- Born: 23 December 1959 (age 66) Nottingham, UK
- Occupation: Classical scholar

Academic background
- Alma mater: Oriel College, Oxford
- Thesis: An historical commentary on Suetonius' Life of Caligula, with introduction (1989)
- Doctoral advisor: Miriam T. Griffin, Fergus Millar

Academic work
- Discipline: Ancient history
- Institutions: University of Cape Town, South Africa
- Doctoral students: Jeffrey Murray
- Notable works: Suetonius: Life of Augustus, Cicero On Divination Book I

= David Wardle =

David Wardle (born 23 December 1959) is King George V Professor Emeritus of Classics and Ancient History, as well as a former Acting Dean in the Faculty of Humanities, at the University of Cape Town.

== Academic career ==

Born 23 December 1959 and educated in Nottingham, UK, Wardle took an MA and a DPhil from Oxford University in the sub-faculty of Literae Humaniores. After a brief stint working for the United Kingdom Atomic Energy Authority, he came to UCT as a lecturer in August 1990 and was appointed Professor in Classics and Ancient History in 2006.

Wardle's academic specialisation lies in the field of Roman imperial history and historiography which he combines with an interest in ancient Roman religion.
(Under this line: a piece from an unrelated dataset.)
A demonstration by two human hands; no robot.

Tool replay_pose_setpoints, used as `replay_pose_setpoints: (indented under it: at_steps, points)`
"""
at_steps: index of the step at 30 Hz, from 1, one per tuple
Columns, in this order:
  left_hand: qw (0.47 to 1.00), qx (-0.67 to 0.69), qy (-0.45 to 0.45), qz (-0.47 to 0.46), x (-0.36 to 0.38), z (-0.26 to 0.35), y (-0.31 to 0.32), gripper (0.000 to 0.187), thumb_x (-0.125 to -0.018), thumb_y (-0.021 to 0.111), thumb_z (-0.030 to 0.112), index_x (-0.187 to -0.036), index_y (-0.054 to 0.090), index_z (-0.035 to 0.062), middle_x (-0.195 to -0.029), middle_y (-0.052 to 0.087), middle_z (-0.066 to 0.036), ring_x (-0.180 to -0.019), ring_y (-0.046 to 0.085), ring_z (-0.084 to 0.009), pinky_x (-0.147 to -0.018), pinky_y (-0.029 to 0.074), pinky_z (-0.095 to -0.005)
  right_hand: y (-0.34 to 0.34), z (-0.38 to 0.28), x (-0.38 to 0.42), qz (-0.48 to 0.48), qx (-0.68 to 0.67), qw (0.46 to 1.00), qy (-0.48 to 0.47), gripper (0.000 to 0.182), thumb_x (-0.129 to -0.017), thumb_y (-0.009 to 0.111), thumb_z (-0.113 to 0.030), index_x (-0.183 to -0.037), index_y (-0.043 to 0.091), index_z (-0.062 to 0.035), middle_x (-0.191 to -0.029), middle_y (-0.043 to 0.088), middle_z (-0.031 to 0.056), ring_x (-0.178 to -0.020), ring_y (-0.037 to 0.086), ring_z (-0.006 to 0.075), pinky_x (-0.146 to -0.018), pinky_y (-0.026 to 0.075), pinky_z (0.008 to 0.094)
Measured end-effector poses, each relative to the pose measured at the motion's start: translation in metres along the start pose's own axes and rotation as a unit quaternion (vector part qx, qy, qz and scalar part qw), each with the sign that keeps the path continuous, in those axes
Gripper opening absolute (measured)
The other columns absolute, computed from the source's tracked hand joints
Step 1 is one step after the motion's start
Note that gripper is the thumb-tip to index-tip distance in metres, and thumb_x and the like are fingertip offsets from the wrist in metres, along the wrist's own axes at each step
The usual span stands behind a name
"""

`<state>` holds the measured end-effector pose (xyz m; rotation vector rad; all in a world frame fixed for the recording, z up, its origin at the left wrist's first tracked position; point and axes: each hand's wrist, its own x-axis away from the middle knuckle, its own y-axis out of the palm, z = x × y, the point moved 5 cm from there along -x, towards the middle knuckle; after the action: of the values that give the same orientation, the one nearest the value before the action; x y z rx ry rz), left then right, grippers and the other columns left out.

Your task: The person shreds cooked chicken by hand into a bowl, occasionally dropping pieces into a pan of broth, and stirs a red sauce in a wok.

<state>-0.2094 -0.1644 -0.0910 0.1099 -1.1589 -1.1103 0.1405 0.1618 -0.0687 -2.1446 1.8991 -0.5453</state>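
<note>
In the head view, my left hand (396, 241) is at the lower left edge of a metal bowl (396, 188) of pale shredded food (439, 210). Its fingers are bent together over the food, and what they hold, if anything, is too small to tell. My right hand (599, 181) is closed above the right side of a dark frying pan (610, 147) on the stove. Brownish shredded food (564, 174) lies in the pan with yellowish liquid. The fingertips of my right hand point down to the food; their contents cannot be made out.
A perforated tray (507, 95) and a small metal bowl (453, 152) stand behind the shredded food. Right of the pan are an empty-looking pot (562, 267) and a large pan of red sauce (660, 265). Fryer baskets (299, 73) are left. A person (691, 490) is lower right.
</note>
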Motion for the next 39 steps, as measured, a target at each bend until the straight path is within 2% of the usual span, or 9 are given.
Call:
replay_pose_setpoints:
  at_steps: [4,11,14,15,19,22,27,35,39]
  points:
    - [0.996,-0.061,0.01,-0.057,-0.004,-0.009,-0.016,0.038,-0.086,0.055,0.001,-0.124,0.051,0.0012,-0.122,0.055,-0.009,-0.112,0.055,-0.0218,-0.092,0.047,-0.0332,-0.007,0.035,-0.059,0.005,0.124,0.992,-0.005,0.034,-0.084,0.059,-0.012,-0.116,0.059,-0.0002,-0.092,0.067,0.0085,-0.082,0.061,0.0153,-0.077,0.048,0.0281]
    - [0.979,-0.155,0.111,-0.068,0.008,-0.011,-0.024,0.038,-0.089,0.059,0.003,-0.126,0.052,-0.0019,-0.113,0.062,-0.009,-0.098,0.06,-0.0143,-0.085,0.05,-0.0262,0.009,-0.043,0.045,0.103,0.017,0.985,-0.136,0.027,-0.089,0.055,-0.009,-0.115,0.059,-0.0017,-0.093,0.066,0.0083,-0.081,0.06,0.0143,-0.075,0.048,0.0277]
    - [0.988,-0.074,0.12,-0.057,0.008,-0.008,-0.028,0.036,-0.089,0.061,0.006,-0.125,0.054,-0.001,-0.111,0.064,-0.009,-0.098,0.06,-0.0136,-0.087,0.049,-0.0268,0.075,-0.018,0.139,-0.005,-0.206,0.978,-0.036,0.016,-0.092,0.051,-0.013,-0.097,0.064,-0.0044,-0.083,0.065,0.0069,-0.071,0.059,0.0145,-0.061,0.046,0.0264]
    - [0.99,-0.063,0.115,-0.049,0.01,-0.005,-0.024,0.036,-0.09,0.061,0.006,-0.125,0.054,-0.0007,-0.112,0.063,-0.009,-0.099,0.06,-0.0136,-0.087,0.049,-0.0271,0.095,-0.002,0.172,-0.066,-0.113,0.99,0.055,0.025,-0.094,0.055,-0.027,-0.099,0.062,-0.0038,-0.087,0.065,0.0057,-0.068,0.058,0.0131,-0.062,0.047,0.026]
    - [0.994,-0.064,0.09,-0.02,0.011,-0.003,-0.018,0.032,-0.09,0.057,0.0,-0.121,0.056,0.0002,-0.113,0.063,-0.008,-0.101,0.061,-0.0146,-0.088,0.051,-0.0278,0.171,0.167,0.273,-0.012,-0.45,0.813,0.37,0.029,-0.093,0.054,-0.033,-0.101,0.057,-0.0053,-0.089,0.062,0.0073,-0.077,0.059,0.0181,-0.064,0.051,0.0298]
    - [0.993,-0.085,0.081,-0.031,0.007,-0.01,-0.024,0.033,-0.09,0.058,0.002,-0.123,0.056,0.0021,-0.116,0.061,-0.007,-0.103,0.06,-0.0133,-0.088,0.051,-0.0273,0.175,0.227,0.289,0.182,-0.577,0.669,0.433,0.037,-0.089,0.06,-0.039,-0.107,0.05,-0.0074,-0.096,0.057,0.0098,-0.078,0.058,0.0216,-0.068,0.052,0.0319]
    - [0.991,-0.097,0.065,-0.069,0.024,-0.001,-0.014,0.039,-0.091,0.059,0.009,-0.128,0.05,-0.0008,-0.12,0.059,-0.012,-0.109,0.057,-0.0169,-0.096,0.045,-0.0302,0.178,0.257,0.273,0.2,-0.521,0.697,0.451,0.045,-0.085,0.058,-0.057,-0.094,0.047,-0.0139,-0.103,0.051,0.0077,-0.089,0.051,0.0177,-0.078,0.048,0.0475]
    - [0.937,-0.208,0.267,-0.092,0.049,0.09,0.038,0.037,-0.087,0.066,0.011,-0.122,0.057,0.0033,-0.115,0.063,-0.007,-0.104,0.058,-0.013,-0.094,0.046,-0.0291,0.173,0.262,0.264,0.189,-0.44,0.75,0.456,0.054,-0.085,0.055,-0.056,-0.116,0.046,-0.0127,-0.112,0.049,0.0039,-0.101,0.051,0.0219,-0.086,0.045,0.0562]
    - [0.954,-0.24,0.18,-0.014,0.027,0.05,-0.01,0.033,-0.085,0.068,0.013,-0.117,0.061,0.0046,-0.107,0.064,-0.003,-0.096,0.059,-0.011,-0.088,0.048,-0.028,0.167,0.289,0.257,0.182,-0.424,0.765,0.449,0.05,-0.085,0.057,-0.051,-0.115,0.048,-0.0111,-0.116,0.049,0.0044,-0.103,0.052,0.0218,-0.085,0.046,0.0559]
Besides numerous articles and book reviews, Wardle is the author of four monographs, which have taken the form of commentaries on key texts from the Classical period: Suetonius’ Life of Caligula (Brussels, 1994), Valerius Maximus’ Memorable Deeds and Sayings (Oxford, 1998), Cicero’s On Divination (Oxford, 2006), and Suetonius: Life of Augustus (Oxford, 2014) and Suetonius: Life of Julius Caesar (Oxford, 2025.

Wardle is also a former editor of the Classics journal, Acta Classica.

In 2017, Wardle was appointed Acting Dean of the Faculty of Humanities, at the University of Cape Town.